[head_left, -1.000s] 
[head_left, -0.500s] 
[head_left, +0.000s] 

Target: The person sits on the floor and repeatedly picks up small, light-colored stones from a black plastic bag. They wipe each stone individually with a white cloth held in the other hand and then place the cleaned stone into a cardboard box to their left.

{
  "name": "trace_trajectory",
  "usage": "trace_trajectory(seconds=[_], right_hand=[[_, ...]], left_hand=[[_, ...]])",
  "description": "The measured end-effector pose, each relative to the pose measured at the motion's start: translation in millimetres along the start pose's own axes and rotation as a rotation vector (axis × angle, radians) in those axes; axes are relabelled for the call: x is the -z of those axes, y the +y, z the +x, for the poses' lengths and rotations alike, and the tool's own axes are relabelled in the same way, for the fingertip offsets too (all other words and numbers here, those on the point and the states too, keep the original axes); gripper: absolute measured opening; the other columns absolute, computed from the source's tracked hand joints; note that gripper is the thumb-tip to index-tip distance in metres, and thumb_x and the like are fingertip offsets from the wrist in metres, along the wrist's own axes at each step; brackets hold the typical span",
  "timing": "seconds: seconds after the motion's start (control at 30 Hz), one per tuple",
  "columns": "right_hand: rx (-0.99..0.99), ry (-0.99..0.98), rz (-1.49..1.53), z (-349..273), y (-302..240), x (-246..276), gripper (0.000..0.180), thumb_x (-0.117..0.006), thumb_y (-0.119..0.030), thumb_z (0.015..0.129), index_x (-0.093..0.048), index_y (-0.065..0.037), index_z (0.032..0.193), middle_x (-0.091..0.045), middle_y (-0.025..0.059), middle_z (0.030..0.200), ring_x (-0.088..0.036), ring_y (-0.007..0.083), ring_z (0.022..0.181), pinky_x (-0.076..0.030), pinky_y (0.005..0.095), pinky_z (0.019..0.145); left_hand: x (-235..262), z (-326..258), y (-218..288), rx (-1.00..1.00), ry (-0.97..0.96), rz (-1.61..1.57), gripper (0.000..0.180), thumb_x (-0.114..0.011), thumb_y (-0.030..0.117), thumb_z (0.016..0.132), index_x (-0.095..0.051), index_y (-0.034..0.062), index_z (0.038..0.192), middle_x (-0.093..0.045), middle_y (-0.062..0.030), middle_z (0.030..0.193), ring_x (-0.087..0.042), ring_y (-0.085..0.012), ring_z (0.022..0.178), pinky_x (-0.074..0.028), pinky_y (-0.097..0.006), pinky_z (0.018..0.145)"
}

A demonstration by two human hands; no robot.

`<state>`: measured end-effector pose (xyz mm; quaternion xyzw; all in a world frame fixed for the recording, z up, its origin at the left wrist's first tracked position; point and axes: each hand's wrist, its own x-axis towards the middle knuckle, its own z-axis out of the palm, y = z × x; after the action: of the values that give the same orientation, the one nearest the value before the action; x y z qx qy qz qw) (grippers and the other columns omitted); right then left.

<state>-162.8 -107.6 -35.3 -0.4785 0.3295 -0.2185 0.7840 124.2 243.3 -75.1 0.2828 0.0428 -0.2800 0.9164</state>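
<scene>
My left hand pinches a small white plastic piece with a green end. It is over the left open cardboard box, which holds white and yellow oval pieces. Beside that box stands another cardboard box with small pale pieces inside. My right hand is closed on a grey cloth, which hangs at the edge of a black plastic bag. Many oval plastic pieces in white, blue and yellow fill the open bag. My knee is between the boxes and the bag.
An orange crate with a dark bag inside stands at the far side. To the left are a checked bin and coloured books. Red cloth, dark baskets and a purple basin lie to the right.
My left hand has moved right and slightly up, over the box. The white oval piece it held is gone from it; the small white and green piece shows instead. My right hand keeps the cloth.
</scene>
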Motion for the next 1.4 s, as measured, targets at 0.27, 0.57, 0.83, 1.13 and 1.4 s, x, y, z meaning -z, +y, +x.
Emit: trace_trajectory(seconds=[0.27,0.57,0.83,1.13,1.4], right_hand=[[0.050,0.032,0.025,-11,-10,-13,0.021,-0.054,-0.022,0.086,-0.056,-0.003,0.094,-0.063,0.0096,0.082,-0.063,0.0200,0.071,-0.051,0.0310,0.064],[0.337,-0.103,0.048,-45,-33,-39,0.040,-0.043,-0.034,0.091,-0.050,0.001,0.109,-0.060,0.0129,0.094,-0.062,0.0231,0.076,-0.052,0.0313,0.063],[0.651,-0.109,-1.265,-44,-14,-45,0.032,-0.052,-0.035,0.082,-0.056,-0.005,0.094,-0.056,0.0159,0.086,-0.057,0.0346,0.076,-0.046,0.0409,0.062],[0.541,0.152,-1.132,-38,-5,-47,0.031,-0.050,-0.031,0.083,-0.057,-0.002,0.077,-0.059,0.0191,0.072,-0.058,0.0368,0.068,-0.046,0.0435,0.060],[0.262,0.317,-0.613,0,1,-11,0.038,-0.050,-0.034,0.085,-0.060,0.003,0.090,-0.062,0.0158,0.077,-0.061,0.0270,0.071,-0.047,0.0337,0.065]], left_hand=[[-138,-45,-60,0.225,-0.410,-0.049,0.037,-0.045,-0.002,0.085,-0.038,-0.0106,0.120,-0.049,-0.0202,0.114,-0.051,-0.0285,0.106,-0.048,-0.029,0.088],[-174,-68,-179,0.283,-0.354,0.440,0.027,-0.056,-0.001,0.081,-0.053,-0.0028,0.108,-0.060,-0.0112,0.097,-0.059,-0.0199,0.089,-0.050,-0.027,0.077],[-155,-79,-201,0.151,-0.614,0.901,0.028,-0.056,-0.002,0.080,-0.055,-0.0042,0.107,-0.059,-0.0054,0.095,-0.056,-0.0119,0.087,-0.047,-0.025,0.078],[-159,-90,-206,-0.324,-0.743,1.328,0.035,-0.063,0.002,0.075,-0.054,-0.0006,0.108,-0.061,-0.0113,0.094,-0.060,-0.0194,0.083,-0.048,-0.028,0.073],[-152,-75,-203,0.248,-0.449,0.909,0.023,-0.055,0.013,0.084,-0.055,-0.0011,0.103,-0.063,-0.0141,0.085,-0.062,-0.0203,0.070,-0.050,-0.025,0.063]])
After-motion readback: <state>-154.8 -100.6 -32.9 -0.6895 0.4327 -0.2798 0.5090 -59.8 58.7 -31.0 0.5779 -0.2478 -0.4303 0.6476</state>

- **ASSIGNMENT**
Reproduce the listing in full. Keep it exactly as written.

- **EXERCISE RESPONSE**
[head_left, -1.000s] 
[head_left, -0.500s] 
[head_left, +0.000s] 

Target: The person sits on the floor and repeatedly picks up small, light-colored stones from a black plastic bag. They wipe each stone individually with a white cloth held in the other hand and then place the cleaned stone into a cardboard box to their left.

{
  "name": "trace_trajectory",
  "usage": "trace_trajectory(seconds=[_], right_hand=[[_, ...]], left_hand=[[_, ...]])",
  "description": "The measured end-effector pose, each relative to the pose measured at the motion's start: translation in millimetres along the start pose's own axes and rotation as a rotation vector (axis × angle, radians) in those axes; axes are relabelled for the call: x is the -z of those axes, y the +y, z the +x, for the poses' lengths and rotations alike, and the tool's own axes are relabelled in the same way, for the fingertip offsets too (all other words and numbers here, those on the point and the states too, keep the original axes); gripper: absolute measured opening; the other columns absolute, computed from the source's tracked hand joints; note that gripper is the thumb-tip to index-tip distance in metres, and thumb_x and the like are fingertip offsets from the wrist in metres, along the wrist's own axes at each step; brackets hold the typical span",
  "timing": "seconds: seconds after the motion's start (control at 30 Hz), one per tuple",
  "columns": "right_hand: rx (-0.99..0.99), ry (-0.99..0.98), rz (-1.49..1.53), z (-349..273), y (-302..240), x (-246..276), gripper (0.000..0.180), thumb_x (-0.117..0.006), thumb_y (-0.119..0.030), thumb_z (0.015..0.129), index_x (-0.093..0.048), index_y (-0.065..0.037), index_z (0.032..0.193), middle_x (-0.091..0.045), middle_y (-0.025..0.059), middle_z (0.030..0.200), ring_x (-0.088..0.036), ring_y (-0.007..0.083), ring_z (0.022..0.181), pinky_x (-0.076..0.030), pinky_y (0.005..0.095), pinky_z (0.019..0.145); left_hand: x (-235..262), z (-326..258), y (-218..288), rx (-1.00..1.00), ry (-0.97..0.96), rz (-1.61..1.57), gripper (0.000..0.180), thumb_x (-0.114..0.011), thumb_y (-0.030..0.117), thumb_z (0.016..0.132), index_x (-0.095..0.051), index_y (-0.034..0.062), index_z (0.038..0.192), middle_x (-0.093..0.045), middle_y (-0.062..0.030), middle_z (0.030..0.193), ring_x (-0.087..0.042), ring_y (-0.085..0.012), ring_z (0.022..0.178), pinky_x (-0.074..0.028), pinky_y (-0.097..0.006), pinky_z (0.018..0.145)"
}

A demonstration by two human hands; no robot.

`<state>`: measured end-effector pose (xyz mm; quaternion xyzw; all in a world frame fixed for the recording, z up, its origin at the left wrist's first tracked position; point and axes: each hand's wrist, its own x-axis towards the middle knuckle, its own z-axis out of the palm, y = z × x; after the action: of the values that give the same orientation, the one nearest the value before the action; x y z qx qy qz qw) (grippers and the other columns omitted); right then left.

<state>-162.8 -107.6 -35.3 -0.4785 0.3295 -0.2185 0.7840 124.2 243.3 -75.1 0.2828 0.0428 -0.2800 0.9164</state>
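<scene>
My left hand pinches a small white plastic piece with a green end. It is over the left open cardboard box, which holds white and yellow oval pieces. Beside that box stands another cardboard box with small pale pieces inside. My right hand is closed on a grey cloth, which hangs at the edge of a black plastic bag. Many oval plastic pieces in white, blue and yellow fill the open bag. My knee is between the boxes and the bag.
An orange crate with a dark bag inside stands at the far side. To the left are a checked bin and coloured books. Red cloth, dark baskets and a purple basin lie to the right.
My left hand has moved right and slightly up, over the box. The white oval piece it held is gone from it; the small white and green piece shows instead. My right hand keeps the cloth.
</scene>
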Motion for the next 1.4 s, as measured, targets at 0.27, 0.57, 0.83, 1.13 and 1.4 s, x, y, z meaning -z, +y, +x.
Emit: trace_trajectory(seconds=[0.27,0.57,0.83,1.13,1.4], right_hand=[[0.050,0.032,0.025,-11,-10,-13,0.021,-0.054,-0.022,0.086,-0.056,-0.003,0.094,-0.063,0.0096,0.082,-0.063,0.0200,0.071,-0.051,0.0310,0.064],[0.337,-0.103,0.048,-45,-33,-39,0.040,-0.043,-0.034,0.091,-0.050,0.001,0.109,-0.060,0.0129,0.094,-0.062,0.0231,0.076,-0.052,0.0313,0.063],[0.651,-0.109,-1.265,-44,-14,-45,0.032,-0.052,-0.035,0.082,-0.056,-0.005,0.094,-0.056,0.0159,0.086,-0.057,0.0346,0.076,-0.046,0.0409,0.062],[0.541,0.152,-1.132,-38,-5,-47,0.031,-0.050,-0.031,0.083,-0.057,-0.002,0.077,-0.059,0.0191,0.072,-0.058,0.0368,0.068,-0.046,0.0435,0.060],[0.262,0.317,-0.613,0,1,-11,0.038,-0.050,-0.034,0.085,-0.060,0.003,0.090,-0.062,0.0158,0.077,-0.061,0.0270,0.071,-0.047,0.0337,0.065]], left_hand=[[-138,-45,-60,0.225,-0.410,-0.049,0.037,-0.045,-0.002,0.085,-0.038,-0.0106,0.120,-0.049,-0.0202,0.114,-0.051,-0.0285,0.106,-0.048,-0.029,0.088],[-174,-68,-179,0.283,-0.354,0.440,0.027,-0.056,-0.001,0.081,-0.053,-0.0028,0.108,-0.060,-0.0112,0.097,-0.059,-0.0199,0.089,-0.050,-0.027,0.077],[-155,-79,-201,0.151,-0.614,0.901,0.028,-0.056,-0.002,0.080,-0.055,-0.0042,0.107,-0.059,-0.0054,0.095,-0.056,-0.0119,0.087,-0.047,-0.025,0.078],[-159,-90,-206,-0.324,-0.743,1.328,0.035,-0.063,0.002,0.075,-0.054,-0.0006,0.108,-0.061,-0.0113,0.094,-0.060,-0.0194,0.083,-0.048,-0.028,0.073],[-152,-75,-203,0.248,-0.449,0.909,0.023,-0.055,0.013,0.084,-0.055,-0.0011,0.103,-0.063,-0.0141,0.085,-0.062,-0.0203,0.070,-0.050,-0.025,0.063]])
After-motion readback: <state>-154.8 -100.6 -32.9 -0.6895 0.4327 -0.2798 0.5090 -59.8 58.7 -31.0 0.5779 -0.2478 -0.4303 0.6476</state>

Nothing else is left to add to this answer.